Из ящика письменного стола он достал и рядом с золотыми часами положил… золотые часы. Верочка круглыми глазами смотрела, ничего не понимая.

— Так я же его ограбил — этого негодяя! — в отчаянии закричал Зайцер. — Вот же мои часы, они себе лежали здесь, а тот подлый бандит имел свои часы, вы поняли, да?

Верочка поняла. Зайцер увидел, как задрожала ямочка на ее правой щеке. Она отвернулась. Какой-то странный звук, похожий на задушенное рыдание, через секунду — взрывы неистового, неудержимого смеха — и Верочка стремглав вылетела в дверь.

Вероятно, она упала там, корчась, задыхаясь, на первый попавшийся стул. Из кабинета было слышно, как она сказала, вернее, крикнула что-то столпившимся около нее сослуживцам — и следом за тем стихийная катастрофа хохота, перекидываясь из комнаты в комнату, из этажа в этаж, охватила все учреждение товарища Зайцера.
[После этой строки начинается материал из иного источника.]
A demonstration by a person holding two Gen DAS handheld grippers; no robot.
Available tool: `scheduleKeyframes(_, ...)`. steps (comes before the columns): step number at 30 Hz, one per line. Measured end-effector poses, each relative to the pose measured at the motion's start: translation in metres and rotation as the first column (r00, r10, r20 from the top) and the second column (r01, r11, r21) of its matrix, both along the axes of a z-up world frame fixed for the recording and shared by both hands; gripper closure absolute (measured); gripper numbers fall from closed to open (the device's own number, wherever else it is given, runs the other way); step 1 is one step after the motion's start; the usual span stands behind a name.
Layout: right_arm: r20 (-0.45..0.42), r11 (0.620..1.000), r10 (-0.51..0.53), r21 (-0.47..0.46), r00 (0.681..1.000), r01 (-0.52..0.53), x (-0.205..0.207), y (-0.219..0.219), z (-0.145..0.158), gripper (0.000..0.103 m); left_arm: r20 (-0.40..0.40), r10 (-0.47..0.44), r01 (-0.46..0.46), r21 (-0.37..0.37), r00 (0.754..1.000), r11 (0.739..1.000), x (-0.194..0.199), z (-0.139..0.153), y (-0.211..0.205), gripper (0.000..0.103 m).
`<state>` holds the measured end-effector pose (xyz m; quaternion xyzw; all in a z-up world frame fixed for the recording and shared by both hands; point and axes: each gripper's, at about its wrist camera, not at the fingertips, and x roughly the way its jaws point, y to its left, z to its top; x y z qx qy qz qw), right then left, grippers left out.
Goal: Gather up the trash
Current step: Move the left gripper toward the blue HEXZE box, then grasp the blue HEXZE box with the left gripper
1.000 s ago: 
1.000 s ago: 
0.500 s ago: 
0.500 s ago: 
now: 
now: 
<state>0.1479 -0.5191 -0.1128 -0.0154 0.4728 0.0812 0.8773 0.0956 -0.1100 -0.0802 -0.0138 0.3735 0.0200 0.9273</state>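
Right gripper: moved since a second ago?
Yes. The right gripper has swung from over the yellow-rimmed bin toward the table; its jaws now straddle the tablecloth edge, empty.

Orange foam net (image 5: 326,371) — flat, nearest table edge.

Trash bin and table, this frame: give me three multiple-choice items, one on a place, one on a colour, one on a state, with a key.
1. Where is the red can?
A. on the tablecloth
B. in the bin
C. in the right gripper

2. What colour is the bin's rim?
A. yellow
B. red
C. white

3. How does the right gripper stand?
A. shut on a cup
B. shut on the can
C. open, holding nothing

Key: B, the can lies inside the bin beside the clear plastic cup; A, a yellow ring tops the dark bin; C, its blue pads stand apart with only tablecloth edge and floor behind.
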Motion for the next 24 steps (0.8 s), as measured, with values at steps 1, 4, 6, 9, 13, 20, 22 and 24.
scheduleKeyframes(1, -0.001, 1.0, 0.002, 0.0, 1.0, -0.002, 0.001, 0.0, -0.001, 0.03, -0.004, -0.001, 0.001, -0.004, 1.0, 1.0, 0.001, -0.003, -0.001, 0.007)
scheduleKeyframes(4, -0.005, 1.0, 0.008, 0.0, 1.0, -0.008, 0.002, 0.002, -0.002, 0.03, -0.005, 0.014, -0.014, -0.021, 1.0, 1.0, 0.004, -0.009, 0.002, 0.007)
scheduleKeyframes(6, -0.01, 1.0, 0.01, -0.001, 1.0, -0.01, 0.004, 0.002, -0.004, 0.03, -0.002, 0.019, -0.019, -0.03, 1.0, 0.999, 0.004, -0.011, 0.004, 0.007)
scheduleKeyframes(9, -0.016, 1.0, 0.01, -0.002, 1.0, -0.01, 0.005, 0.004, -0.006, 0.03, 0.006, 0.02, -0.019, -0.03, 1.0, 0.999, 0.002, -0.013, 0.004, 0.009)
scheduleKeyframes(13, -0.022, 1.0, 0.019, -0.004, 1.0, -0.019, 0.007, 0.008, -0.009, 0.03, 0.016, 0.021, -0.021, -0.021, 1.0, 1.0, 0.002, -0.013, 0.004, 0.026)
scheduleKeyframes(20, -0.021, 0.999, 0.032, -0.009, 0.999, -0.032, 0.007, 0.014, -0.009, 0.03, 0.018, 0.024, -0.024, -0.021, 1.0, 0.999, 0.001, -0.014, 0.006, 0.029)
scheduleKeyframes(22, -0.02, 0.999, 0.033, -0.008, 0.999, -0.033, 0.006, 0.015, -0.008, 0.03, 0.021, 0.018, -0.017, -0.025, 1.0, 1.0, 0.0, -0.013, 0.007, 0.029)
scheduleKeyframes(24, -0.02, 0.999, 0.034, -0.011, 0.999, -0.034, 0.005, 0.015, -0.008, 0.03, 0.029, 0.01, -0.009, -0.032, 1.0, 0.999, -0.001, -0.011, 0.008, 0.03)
Засунув пальцы в волосы, он сидел один в кабинете. Перед ним лежало двое золотых часов. Когда скрипнула дверь и в кабинет просунулась чья-то голова. Зайцер, не поднимая глаз, пробормотал:

— Я сейчас занят. Завтра…

Больше уж никто не рисковал к нему войти — и меньше всех Верочка: она знала, что, как только она его увидит, — она не вытерпит и опять засмеется ему в лицо.

Когда в учреждении затихли последние шаги, захлопнулись последние двери, Зайцер встал, сунул в карман свои (настоящие свои) часы, подошел к столику, на котором стояла прикрытая чехлом Верочкина машинка. Горькими глазами он посмотрел на ее пустой стул, прижал руки к сердцу. Рядом с сердцем помещались часы — и эти проклятые, погубившие его часы заиграли свою музыку. Зайцер яростно надавил рукой, чтобы музыка перестала, в часах что-то хрустнуло — они замолчали.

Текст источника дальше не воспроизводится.